Si se lee y escucha a quienes saben mucho más que uno pueden pasar dos cosas, que se confirmen los propios errores, generalmente debidos al desconocimiento y a los juicios precipitados o en caliente, con lo que hay que volver a decirse que es mejor pensar dos veces las cosas o permanecer callado si no se sabe de lo que se está hablando o, en cambio, que se ratifiquen los peores presagios que nuestro corto entender barruntaba pero no podía confirmar entre tanta alarma y falsa información siempre interesada. Ahora que parece que el problema griego ha pasado a segundo plano -no aparece en las primeras páginas de la prensa ni en los sumarios de los informativos televisados, con lo que muchos respirarán más aliviados porque los helenos van a seguir pagando y nosotros, igual de pobres que ellos, dejaremos de sentirnos comparativa e injustamente tratados y al mismo tiempo orgullosos por aparentar más ricos y no necesitar ningún rescate público- una información más amplia y certera viene desgraciadamente a confirmar los temores de entonces, que detrás de aquellas tensas y ajetreadas semanas no había ningún interés político o económico que no fuera el de dar una lección a un país que se creyó con el derecho a pedir en los organismos europeos lo que la población había decidido en las urnas. Si los jefes de la Unión Europea permitían que unas simples elecciones nacionales cambiaran un gobierno colaboracionista y corrupto por otro que intentaría, siempre dentro de la Unión, hacer posible que la gente sufriera menos en su día a día modificando a la larga las condiciones económicas nacionales y de ese modo poder respirar, ello podía significar que cualquier otro país, vía elecciones democráticas, podría decidir lo mismo, lo que obligaría, si aquello se extendía, a corregir el actual y absurdo escenario económico para hacer una política dirigida a la población.

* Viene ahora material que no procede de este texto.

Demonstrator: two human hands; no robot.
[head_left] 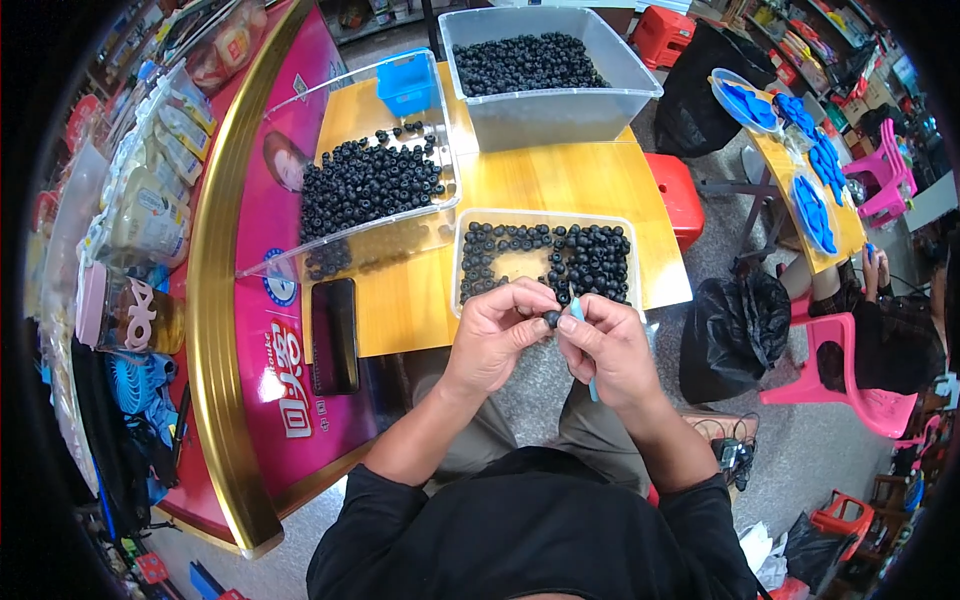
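Observation:
Between thumb and fingertips, my left hand (488,338) pinches a small round black piece (551,319). My right hand (612,352) is closed around a slim light-blue trimming knife (576,308); its thin tip points up beside the piece, and the lower end of its handle shows below my fingers. Both hands meet over the near edge of a shallow clear tray (519,264). Many black pieces (592,258) of the same kind lie in that tray, most thickly on its right side. Some of the pieces show a hole in the middle.
On the wooden table (530,180) stand a deep translucent bin (560,118) of black pieces and a wide clear bin (398,222) with a blue basket (405,88) inside. A phone (334,336) lies left. Red stools (674,200) and a black bag (735,338) stand right; another person sits beyond.

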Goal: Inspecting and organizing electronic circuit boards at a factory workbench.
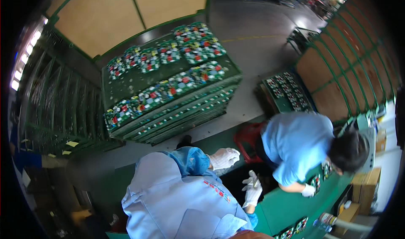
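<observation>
My left hand [224, 158], in a white glove with a blue sleeve cover, is raised in front of my light blue jacket [168, 192]. Its fingers are bent and drawn together; whatever they hold, if anything, is hidden. To its right and lower, my right hand [252, 191], also gloved in white, points its fingers upward with some apart. I see nothing clearly held in it. Both hands are in the air over a dark gap beside the green worktable [274, 209], apart from each other. Populated circuit boards [301, 225] lie on that table nearby.
A co-worker in a blue shirt [297, 142] leans over the table at right, a gloved hand [309, 191] at a circuit board [315, 182]. A red stool [248, 139] stands behind them. A stacked cart [139, 80] holds many boards; green racks [67, 99] stand left.
</observation>
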`<control>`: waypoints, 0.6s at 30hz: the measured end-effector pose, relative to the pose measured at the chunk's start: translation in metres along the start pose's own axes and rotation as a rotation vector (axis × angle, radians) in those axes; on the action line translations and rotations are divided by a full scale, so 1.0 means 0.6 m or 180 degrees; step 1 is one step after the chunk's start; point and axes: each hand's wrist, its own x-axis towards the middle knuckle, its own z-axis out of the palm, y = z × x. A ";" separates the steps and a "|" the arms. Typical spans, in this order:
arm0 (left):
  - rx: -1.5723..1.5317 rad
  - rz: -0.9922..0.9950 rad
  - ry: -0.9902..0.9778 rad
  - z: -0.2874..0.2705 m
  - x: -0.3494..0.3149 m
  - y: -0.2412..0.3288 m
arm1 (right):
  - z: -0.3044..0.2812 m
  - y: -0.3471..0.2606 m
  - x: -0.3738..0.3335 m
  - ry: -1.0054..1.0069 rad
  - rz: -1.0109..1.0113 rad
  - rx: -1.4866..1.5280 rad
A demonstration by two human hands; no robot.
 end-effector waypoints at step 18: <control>0.2333 -0.3019 0.3035 -0.485 -0.505 -0.334 | 0.721 -0.401 0.286 -0.2658 -0.3125 -0.3115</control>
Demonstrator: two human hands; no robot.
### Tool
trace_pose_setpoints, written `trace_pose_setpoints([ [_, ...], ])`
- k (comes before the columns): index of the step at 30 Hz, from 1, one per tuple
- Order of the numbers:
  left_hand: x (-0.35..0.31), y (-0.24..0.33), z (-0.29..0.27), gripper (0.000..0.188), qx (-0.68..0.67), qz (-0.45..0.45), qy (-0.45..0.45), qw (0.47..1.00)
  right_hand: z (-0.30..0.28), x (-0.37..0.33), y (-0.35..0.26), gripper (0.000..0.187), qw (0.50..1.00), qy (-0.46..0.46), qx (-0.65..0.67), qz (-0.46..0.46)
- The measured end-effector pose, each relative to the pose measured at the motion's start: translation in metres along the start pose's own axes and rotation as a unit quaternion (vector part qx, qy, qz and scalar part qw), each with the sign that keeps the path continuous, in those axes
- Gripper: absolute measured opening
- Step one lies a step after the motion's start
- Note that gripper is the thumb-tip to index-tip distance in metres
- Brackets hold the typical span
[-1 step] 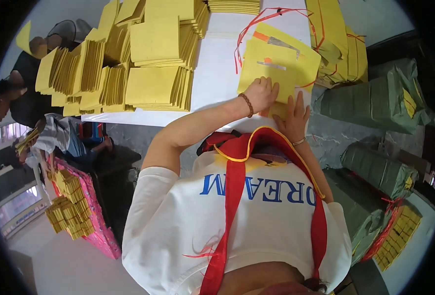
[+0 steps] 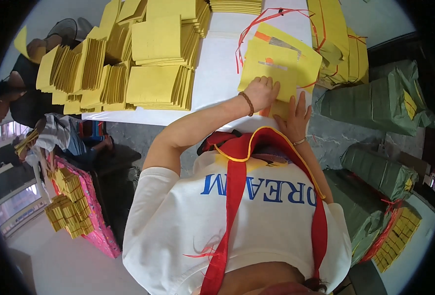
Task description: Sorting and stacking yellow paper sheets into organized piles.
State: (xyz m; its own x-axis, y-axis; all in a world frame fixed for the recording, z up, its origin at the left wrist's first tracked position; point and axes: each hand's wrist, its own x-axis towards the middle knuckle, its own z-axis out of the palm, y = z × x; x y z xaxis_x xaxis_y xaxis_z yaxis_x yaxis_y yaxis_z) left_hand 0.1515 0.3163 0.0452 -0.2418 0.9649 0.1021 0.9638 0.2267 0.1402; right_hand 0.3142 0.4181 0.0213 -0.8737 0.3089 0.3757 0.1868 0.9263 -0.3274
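Observation:
Yellow paper sheets (image 2: 308, 64) with orange and silver patches lie layered on the white table. My left hand (image 2: 261, 94) is closed, its bent fingers pressed together at the near edge of the top yellow sheet (image 2: 257, 66). Its thumb and the underside of the grip are hidden. Beside it, to the right and nearer my body, my right hand (image 2: 294, 119) rests with fingers spread over the lower end of the sheets, where a folded yellow part (image 2: 279, 108) shows between the hands.
Stacks of folded yellow paper (image 2: 159, 86) fill the table's left side. Red string (image 2: 239, 49) loops around the sheets. Tied yellow bundles (image 2: 331, 34) stand at the right, near green wrapped packs (image 2: 372, 105). Another person (image 2: 60, 137) is at the far left, beside a pink-covered table (image 2: 97, 216).

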Motion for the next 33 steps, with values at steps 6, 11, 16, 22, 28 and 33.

No hay cómo leer y escuchar cómo fue tratado el nuevo gobierno griego, el desprecio, las constantes muestras de humillación y la negación tajante y sistemática de cualquier alternativa posible, que las había, con tal de imponer una única voluntad -en este caso la alemana- y, sobre todo, no permitir que, como dije antes, ningún otro país pudiera pensar que unas elecciones son el medio adecuado para modificar las actuales condiciones económicas. ¿Les suena aquello del chivo expiatorio?
Sinceramente, no sé a quién puede interesarle pertenecer o votar a unos tipos que se largan a Bruselas a jubilarse en la política en una Unión Europea que desprecia a sus propios habitantes.